I haven't previously listened to "Word Matters." I listened to the episode about Orwell's essay. Then I reviewed the titles of some of their other episodes, which all seem to be about individual words and phrases, but not writing in general. An analogy came to mind: the lexicographers were like bricklayers criticizing the architect or builder. Experts on the smallest component of a structure, believing that their expertise extended to the whole structure.

I also listened to their "Clarification" episode where they disputed the purposeful insertion of mountweazels (fake words that are intended as copyright traps) into dictionaries. I know that mapmakers (at least used to) include fake places in their maps as copyright traps.

Michael Leddy said...

You’re right — the emphasis on writing is unusual for them. I will happily admit that I don’t think being a grammarian or linguist means that someone is equipped to give good advice about writing. Most writers are neither grammarians nor linguists.

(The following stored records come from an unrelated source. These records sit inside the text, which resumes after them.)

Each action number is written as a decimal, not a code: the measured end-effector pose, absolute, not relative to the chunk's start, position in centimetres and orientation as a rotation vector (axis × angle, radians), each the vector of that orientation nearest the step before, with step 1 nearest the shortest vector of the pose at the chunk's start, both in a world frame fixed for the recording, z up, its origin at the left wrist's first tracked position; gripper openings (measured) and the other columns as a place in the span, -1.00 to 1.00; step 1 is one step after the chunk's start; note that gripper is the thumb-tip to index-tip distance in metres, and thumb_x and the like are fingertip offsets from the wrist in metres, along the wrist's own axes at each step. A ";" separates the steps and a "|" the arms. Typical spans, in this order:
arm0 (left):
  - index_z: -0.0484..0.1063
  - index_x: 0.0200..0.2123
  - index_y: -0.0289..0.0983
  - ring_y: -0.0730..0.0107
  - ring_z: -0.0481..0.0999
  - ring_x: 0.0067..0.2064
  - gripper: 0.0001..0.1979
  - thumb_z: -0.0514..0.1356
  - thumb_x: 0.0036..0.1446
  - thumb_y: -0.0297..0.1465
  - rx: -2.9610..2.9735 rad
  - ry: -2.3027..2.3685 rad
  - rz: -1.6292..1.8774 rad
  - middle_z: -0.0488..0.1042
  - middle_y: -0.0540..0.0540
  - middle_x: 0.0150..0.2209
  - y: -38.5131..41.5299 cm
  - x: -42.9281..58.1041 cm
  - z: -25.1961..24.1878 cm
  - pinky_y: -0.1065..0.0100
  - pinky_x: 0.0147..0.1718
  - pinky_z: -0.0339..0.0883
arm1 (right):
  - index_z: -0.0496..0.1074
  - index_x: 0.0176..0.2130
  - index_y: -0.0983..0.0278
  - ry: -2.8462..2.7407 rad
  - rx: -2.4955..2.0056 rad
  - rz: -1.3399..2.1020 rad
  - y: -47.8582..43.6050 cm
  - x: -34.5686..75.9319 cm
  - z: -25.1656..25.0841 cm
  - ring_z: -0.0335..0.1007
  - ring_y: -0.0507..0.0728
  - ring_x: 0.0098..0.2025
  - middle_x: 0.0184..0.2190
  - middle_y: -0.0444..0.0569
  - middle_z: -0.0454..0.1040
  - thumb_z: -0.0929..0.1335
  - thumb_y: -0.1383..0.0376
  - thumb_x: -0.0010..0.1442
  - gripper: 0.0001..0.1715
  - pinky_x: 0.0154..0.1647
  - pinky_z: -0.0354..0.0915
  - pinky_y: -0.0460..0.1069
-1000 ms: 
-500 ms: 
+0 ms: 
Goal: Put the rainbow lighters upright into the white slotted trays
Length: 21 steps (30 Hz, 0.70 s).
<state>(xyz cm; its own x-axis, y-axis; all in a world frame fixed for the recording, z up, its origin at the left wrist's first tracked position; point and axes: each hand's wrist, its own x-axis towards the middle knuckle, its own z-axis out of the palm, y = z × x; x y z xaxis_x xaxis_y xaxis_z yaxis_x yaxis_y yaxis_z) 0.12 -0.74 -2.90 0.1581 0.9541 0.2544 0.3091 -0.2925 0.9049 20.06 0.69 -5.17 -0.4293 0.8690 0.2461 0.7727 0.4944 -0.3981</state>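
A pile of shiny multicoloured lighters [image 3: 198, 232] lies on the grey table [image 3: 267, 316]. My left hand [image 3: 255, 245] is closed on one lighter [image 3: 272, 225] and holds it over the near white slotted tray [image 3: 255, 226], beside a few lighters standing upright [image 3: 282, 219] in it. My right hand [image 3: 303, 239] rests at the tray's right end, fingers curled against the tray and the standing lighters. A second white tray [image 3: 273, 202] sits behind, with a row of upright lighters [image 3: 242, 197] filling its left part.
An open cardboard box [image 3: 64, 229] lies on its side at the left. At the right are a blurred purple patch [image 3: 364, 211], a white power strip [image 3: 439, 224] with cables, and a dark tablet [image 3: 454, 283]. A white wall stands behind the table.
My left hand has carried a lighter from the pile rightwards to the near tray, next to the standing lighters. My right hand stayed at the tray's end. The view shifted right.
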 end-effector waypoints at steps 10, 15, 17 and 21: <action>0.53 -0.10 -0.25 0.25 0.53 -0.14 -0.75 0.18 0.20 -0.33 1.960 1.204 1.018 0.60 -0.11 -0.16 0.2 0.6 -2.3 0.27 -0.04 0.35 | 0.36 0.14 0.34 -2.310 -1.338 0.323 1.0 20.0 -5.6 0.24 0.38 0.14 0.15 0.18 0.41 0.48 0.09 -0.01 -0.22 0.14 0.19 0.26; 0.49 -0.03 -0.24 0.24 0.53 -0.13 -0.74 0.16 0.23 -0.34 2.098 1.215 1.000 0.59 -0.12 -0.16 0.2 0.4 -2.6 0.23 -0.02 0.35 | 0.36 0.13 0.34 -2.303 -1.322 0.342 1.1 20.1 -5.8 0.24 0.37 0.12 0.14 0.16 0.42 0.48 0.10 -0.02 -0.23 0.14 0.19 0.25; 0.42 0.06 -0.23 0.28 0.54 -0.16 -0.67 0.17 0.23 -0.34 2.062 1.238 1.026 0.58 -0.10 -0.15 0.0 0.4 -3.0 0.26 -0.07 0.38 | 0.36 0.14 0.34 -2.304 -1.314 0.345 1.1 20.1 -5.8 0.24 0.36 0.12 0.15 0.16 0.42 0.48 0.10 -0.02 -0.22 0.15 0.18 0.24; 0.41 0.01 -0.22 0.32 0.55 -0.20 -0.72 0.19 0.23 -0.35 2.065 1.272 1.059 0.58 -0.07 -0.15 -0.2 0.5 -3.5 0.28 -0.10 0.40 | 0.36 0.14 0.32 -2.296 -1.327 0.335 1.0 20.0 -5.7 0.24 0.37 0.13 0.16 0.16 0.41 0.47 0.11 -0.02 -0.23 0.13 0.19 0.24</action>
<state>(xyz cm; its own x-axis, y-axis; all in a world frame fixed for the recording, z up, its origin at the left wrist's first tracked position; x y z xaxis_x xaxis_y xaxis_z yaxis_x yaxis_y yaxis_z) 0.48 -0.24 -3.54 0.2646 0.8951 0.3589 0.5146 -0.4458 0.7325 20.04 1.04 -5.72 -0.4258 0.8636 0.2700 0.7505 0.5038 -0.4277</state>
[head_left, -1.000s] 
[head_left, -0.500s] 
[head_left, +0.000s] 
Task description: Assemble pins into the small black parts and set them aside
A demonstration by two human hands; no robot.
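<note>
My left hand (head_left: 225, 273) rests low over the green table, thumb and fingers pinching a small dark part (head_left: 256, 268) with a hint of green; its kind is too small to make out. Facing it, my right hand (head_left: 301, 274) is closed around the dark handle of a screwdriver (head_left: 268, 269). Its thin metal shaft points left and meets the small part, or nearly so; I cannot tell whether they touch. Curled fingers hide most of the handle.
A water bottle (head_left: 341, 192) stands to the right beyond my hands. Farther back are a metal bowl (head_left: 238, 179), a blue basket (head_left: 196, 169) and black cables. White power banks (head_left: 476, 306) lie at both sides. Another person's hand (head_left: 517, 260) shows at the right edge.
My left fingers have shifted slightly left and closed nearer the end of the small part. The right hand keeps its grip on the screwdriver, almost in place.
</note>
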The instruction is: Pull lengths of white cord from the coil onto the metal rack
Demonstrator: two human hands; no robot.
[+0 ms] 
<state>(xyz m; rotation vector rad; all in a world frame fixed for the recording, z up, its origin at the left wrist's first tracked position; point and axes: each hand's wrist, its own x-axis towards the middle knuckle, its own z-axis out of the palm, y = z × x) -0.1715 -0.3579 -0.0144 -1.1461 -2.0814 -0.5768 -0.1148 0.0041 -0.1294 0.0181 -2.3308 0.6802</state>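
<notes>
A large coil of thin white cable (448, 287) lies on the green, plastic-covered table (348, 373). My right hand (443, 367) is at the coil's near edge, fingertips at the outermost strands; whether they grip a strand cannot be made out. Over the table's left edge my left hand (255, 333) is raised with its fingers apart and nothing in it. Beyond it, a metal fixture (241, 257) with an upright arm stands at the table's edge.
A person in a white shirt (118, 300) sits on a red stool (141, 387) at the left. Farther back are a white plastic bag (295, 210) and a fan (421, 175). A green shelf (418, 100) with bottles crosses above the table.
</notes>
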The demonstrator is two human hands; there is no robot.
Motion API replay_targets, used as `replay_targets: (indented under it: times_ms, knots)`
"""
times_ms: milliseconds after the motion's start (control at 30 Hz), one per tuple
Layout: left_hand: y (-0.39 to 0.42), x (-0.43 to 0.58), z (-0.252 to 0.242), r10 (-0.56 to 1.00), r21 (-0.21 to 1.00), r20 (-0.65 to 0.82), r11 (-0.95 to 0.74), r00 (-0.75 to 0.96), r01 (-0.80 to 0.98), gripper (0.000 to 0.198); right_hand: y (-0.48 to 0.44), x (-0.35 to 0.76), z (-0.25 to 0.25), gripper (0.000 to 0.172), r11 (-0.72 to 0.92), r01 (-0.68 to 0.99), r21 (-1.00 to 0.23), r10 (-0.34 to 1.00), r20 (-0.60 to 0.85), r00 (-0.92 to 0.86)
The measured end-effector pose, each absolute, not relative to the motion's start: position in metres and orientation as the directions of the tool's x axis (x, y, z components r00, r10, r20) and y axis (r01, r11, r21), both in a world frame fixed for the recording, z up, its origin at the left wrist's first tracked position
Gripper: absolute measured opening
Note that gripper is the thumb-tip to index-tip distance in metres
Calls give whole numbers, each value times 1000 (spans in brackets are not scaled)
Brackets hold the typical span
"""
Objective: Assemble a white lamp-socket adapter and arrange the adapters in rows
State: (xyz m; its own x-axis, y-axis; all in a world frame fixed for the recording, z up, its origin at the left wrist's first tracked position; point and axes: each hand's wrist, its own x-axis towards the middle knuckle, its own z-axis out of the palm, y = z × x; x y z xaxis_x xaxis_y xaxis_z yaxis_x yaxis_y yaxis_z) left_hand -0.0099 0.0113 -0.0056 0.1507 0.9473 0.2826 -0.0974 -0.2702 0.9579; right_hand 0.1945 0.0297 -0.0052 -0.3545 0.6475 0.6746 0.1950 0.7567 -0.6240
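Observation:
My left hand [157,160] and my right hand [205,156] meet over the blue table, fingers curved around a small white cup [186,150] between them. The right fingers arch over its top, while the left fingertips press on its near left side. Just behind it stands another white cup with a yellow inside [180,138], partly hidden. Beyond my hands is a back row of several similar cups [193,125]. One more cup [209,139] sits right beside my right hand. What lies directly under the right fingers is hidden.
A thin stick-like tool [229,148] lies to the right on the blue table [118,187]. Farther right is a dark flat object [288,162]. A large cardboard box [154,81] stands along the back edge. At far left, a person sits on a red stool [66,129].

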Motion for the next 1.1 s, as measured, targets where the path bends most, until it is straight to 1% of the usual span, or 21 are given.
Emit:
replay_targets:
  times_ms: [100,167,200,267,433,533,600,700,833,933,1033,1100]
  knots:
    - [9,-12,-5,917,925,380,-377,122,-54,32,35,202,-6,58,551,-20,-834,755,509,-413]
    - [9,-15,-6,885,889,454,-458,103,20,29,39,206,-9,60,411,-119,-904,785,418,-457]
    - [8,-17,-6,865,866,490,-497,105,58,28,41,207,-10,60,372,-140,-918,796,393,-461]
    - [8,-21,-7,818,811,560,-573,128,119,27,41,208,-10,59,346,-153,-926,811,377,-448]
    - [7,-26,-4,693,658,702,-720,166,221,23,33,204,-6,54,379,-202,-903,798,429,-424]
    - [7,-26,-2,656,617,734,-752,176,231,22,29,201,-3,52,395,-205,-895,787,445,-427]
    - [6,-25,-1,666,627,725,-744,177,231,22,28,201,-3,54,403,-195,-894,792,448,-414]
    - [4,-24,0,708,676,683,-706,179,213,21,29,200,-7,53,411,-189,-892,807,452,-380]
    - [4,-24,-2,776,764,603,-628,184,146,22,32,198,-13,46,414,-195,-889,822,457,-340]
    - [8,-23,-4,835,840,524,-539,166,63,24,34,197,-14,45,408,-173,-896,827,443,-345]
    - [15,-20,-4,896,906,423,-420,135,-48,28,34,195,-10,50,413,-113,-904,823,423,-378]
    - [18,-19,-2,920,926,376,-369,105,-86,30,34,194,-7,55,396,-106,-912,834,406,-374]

There’s a podcast somewhere about fake locations on maps, with at least one place name that ended up becoming real. If I can remember where I heard it, I’ll report back.

(I thought I left a reply hours ago. For some reason it didn’t go through.)

Joe DiBiase said...

I think you're referring to Agloe, New York.

Michael Leddy said...

Now that it’s not 10:12 p.m.: “I don’t think being a grammarian or linguist means that someone is necessarily equipped to give good advice about writing.”

Here’s a start on mountweazels, from Jack Lynch: “Ghost Words and Mountweazels.”

Michael Leddy said...

Yes, that must be the one — thanks, Joe. There’s a space at the end of the link, so for anyone who wants to read about Agloe, just delete the space.

I don’t know why I didn’t see your comment earlier, Joe.